I found the Internet Infidels discussion forum to be really helpful when I was first leaving Christianity, but now it seems silly to me. There are so many arguments that I've seen rehashed over and over for years. I don't need to rant about all of that anymore. I'm significantly less angry, and I'm starting to see more variations of Christianity, variations that I would be much more comfortable with than the evangelical sort that I grew up with. I do find it interesting that these variations use practically the same vocabulary, but they use it so differently, and it makes it almost impossible to get a discussion going between the two. So many of the rants I find online are so simplistic, they assume that all Christians are like this, and all atheists are like that, and it just doesn't work that way. There are so many ways of being Christian, and so many ways of being atheist, and even some ways of being both.

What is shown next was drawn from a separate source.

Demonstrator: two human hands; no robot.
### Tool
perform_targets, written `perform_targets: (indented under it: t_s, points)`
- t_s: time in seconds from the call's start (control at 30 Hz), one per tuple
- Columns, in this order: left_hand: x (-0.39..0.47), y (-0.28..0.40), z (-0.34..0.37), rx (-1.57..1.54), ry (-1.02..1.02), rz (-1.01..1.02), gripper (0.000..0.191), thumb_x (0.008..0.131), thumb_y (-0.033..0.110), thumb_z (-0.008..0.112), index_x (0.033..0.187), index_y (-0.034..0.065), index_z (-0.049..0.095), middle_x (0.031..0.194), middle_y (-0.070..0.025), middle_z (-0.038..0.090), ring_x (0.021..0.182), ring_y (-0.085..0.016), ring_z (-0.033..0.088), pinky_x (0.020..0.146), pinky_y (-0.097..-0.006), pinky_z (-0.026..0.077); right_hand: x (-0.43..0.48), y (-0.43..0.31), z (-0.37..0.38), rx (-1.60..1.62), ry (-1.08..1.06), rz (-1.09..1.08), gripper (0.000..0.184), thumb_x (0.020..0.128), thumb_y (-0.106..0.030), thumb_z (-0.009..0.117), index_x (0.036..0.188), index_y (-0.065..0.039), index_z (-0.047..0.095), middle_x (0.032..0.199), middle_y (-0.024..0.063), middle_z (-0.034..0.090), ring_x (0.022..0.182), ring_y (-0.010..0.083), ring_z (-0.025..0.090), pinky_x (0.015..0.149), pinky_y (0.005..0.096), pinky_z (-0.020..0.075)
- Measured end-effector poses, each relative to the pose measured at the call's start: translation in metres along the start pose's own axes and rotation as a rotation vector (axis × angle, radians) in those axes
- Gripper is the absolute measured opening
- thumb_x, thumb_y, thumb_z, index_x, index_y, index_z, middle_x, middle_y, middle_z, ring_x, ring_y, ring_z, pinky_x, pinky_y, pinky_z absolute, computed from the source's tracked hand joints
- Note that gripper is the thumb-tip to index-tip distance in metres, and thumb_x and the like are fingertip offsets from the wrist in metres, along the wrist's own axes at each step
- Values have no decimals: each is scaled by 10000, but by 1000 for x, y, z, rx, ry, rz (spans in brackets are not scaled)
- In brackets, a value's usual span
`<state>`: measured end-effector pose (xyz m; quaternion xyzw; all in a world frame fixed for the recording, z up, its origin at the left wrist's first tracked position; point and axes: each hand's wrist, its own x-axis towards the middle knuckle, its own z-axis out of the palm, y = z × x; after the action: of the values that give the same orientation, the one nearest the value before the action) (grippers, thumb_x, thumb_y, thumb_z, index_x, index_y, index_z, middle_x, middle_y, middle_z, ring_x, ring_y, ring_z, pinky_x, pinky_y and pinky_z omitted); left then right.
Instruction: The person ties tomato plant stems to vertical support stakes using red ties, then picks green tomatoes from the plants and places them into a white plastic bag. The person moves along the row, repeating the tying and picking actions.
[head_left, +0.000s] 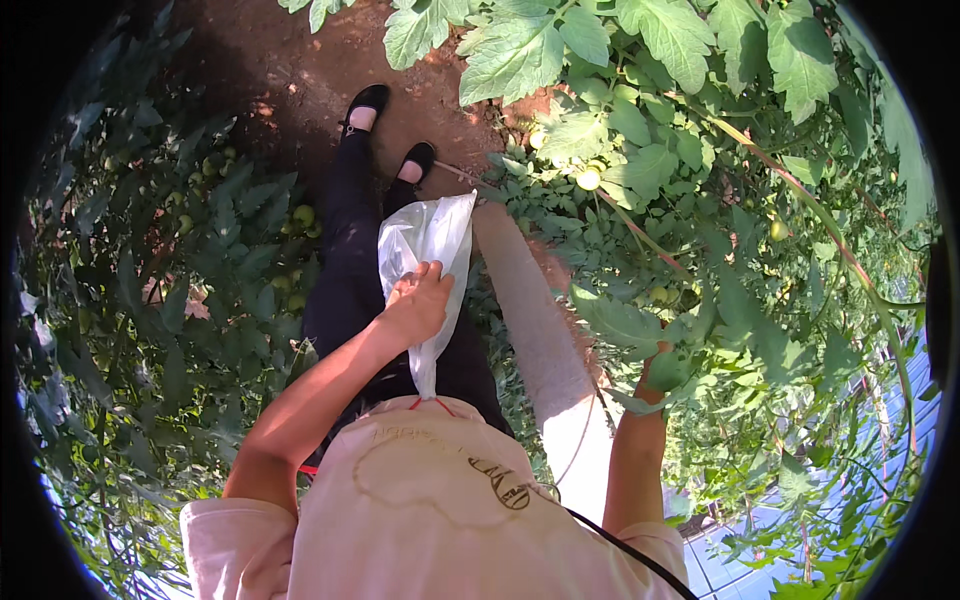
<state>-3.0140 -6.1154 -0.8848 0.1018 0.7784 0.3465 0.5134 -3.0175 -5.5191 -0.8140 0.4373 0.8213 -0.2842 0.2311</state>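
My left hand (421, 304) lies over a pale translucent plastic bag (439, 236) that hangs at my waist on red string. Its fingers are bent against the bag; whether they pinch the plastic cannot be told. My right arm reaches out to the right among tomato plants, and my right hand (660, 351) is mostly hidden behind a broad tomato leaf (622, 322), so its fingers and anything in them do not show. Unripe tomatoes hang on the plants, among them a pale green tomato (589, 178) and a smaller green tomato (779, 230) farther right.
Dense tomato plants (150, 300) stand at the left, with several green tomatoes. A long concrete curb (525, 300) runs beside my legs. Thick tomato stems (810, 199) cross the right side. My black shoes (367, 101) stand on brown soil (300, 45). A black cable (622, 551) crosses my shirt.
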Motion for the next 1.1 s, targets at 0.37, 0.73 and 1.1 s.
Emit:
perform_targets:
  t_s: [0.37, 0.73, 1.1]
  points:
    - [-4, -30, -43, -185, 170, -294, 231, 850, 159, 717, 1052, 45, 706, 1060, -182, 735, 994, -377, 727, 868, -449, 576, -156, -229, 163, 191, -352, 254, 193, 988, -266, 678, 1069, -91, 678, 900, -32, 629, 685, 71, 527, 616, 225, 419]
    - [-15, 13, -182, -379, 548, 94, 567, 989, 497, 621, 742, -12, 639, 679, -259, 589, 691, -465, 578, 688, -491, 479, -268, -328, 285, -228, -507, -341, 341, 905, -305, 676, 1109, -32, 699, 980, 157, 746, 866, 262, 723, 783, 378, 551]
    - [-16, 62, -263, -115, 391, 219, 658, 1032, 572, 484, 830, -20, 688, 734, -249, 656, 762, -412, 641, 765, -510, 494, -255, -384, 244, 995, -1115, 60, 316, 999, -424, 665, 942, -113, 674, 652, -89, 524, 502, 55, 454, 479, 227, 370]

I've been thinking about grad school lately, and considering an ethnographic study of evangelical culture. It would be a good project, almost guaranteed to get funding, but every time I think about it, I cringe inside and think, "I'm never going to get away from them, am I? Isn't it time I move on? I would have to go to church!" I was talking a friend last weekend who used to be Christian (like practically all my friends from home, you bunch of heathens!) and who said that he never thinks about it anymore. I don't know how he manages it—I think about these things constantly. Sometimes I wish I could just turn it off.

Monday, May 15, 2006

il pleut

Fistful of Love by Antony and the Johnsons is simultaneously absolutely beautiful and incredibly creepy.

Someone got to my website today by googling for "bad things about terpstras in canada". For the record, there is nothing bad to say about Terpstras, particularly Canadian Terpstras, at least in my experience. I lived on residence with a Terpstra who had a party barn back home on the farm (a barn for PARTYING, completely separate from the barn for WORKING), and who lent me baler twine when I needed it for a prank. You can't go wrong with mischievous Dutch boys!

Also, Heather B. Armstrong says "crayon" totally wrong. "CROWN"? Crazy Americans.

This is what happens when you ask Metafilter whether or not you should become Christian. You could also ask Metafilter how we know whether or not the Bible is fiction. Look! Atheists and Christians engaging in snark! Everyone gets offensive AND defensive! The internet is fun! Actually, there were some constructive comments in both threads, moreso than I expected. Still not as useful as this thread on losing faith, which was quite nice (four years ago!).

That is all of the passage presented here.